質問

Hi Experts can I do dynamic binding like this. objshapes is the parent class called Shape and Rectangle is the child class. I have a few child classes so depending which shape the user selects, I need to bind the correct shape to the objShapes. So i thought i can bind like this. but i getting an error.

 Shape *objShapes[3];    
 objshapes[size]= &new Rectangle(3,lvaule,5)  

 //error: lvalue required as unary ‘&’ operand

Hope someone can assist. Thanks

IS THIS CORRECT

  objshapes[size]= new Rectangle(3,lvaule,5)  
役に立ちましたか?

解決

Shape *objShapes[3];

This declares objshapes as an array of 3 pointers-to-Shape.

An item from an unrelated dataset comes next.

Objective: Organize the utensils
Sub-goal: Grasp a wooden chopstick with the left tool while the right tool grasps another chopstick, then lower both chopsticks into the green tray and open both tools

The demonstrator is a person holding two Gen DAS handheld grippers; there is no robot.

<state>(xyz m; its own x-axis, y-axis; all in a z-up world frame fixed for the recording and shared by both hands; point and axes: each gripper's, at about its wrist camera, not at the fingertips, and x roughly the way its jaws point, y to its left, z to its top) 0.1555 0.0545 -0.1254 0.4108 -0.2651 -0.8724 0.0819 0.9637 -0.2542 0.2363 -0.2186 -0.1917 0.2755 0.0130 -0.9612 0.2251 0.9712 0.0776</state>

objshapes[size]= &new Rectangle(3,lvaule,5)  

This is non-sensical.

IS THIS CORRECT

objshapes[size]= new Rectangle(3,lvaule,5) 

Yes1, that is correct. new returns a pointer-to-Rectangle, which can be stored in a variable of type pointer-to-Shape. Since objshapes is an array of pointers-to-Shape. objshapes[size] is pointer-to-Shape -- which can accept a pointer-to-Rectangle.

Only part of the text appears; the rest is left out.